## WHAT IS NEEDED
Select the lines of the records containing the word "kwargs" and list them.
--- EXERCISE INPUTS ---
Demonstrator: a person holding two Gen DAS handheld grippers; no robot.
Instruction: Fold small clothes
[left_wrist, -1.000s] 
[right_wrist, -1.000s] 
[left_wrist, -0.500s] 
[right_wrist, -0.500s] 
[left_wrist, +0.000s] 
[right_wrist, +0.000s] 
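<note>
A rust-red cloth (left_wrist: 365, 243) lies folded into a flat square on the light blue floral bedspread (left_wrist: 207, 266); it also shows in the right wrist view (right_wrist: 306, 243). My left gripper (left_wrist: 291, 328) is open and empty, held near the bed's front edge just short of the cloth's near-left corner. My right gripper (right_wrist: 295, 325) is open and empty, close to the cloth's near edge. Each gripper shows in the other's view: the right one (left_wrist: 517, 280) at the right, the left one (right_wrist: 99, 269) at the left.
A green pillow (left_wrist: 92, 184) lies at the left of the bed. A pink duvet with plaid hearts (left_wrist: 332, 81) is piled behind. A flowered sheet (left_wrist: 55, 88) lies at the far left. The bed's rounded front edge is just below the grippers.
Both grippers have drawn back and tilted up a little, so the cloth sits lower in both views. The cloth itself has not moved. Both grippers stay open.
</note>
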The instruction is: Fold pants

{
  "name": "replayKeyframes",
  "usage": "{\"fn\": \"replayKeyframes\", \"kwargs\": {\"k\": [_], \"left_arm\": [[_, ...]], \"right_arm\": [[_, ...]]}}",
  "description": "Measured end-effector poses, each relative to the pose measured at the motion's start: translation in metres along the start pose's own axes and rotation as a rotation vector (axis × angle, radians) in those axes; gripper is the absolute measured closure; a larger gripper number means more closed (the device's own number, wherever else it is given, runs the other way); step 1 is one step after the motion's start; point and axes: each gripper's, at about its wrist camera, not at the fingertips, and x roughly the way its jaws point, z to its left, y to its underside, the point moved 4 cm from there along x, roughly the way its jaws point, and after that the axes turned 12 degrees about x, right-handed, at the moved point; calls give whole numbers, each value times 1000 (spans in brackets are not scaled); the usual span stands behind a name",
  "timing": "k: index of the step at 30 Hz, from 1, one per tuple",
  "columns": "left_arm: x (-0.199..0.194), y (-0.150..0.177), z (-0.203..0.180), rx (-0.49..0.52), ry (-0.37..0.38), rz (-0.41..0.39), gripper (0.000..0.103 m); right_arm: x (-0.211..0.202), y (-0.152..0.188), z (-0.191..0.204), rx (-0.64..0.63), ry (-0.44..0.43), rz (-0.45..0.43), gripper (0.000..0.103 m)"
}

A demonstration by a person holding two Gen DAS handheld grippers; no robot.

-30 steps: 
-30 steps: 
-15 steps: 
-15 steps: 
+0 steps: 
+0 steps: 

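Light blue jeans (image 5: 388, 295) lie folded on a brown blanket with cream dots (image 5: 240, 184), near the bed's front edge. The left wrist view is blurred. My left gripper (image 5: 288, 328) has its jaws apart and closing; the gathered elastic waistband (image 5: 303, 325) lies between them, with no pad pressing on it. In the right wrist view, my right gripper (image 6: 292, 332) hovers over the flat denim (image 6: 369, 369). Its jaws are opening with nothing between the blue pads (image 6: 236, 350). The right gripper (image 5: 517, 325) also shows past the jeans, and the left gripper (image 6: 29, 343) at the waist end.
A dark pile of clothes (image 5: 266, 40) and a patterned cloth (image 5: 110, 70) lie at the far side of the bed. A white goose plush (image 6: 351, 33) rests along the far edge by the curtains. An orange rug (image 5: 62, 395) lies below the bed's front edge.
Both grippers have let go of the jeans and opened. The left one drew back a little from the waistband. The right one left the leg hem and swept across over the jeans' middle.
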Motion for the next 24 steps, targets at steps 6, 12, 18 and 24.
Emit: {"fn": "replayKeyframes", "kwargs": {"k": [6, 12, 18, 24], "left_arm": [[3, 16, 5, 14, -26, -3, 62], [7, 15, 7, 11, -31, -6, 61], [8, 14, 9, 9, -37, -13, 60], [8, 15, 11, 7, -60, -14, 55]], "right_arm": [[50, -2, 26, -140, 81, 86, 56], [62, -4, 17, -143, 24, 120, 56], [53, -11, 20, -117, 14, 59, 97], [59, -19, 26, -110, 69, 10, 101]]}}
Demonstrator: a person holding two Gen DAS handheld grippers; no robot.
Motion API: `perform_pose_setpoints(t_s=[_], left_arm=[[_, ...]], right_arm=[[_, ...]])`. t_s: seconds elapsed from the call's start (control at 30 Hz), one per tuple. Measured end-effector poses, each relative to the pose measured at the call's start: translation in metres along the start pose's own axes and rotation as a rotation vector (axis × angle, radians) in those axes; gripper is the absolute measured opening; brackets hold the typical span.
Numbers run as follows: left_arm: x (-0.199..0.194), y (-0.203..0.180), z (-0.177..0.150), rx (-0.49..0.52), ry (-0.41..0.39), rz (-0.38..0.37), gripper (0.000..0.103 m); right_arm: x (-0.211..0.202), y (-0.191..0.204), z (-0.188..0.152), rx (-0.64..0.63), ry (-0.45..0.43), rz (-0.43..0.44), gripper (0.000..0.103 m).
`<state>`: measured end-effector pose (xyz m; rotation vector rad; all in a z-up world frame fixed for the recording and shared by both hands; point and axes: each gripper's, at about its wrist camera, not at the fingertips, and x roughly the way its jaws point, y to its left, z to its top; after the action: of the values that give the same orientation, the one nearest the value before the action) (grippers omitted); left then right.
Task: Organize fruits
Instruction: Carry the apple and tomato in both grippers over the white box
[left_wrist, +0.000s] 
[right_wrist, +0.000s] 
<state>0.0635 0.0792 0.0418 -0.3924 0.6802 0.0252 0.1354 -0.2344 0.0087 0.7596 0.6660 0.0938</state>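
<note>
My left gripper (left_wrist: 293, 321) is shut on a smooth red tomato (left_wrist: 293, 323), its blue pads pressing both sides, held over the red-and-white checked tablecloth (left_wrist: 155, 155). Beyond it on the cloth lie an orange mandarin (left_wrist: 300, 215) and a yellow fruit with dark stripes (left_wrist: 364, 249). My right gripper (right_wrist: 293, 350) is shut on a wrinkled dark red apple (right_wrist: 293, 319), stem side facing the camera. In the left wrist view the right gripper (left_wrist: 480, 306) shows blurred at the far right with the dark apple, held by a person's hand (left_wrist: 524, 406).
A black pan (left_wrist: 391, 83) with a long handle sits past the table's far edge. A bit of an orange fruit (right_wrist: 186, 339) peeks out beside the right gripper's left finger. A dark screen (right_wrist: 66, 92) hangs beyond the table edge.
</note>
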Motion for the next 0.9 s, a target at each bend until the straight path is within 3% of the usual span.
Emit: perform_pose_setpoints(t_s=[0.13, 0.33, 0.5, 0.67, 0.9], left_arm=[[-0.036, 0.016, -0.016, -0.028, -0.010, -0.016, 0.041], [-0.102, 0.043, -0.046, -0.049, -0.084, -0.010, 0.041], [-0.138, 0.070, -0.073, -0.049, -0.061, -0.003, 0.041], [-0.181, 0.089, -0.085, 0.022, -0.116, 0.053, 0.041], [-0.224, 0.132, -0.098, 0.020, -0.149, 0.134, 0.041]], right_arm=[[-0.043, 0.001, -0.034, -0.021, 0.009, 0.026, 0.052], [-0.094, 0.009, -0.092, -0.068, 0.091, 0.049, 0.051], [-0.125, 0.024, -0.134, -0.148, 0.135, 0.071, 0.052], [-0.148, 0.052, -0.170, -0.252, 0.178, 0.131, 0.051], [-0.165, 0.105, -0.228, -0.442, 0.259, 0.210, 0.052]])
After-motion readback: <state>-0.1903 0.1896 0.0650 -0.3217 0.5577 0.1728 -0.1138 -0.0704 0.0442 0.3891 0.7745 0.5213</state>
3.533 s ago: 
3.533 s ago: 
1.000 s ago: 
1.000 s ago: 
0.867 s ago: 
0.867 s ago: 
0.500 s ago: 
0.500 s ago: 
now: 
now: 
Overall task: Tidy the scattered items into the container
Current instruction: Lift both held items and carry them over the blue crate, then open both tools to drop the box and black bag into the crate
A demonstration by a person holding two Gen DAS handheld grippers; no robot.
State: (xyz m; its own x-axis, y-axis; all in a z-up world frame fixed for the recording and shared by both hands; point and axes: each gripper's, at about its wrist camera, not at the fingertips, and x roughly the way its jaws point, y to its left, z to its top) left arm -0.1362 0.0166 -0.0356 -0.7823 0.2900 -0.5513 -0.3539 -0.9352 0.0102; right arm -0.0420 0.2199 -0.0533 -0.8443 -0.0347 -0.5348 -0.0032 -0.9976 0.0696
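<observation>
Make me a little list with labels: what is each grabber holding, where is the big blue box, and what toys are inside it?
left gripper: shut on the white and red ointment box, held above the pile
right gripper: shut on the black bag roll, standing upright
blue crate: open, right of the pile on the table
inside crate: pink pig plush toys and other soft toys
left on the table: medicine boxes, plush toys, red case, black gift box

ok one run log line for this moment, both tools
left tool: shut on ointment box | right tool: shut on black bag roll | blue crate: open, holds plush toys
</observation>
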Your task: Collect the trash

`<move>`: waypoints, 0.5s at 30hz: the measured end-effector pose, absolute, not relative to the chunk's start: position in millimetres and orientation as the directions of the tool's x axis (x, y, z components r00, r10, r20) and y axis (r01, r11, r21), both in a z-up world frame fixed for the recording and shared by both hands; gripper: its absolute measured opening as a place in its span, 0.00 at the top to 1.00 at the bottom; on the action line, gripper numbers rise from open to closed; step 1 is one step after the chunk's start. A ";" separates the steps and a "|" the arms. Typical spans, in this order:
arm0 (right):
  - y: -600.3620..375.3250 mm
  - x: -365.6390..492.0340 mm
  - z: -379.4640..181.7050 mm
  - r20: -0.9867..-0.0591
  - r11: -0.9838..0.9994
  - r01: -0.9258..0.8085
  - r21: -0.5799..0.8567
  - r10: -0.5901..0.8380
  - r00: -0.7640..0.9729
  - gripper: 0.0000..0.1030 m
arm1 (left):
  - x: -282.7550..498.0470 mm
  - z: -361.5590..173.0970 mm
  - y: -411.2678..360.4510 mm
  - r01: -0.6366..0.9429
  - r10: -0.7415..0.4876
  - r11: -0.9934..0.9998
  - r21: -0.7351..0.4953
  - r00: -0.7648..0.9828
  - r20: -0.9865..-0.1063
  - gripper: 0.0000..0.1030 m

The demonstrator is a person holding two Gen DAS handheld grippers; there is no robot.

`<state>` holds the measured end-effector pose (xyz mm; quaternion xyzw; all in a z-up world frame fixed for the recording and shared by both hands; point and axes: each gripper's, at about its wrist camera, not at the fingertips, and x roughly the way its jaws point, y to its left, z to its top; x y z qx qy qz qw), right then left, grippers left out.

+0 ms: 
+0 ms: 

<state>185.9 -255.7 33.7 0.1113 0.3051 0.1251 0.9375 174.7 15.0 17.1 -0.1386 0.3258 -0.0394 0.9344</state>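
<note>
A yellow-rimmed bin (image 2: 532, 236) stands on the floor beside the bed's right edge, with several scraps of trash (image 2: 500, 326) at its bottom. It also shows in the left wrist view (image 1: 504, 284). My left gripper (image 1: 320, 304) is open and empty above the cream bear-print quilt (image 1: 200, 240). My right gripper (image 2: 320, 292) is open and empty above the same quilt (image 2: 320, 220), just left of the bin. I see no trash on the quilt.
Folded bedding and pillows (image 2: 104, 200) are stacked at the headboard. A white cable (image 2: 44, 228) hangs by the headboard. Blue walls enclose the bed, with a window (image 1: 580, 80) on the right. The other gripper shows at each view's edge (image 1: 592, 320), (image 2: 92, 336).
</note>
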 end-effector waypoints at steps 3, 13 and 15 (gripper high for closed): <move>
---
## SOLUTION TO THE EXERCISE
  "usage": "{\"fn\": \"replayKeyframes\", \"kwargs\": {\"k\": [_], \"left_arm\": [[_, ...]], \"right_arm\": [[_, ...]]}}",
Emit: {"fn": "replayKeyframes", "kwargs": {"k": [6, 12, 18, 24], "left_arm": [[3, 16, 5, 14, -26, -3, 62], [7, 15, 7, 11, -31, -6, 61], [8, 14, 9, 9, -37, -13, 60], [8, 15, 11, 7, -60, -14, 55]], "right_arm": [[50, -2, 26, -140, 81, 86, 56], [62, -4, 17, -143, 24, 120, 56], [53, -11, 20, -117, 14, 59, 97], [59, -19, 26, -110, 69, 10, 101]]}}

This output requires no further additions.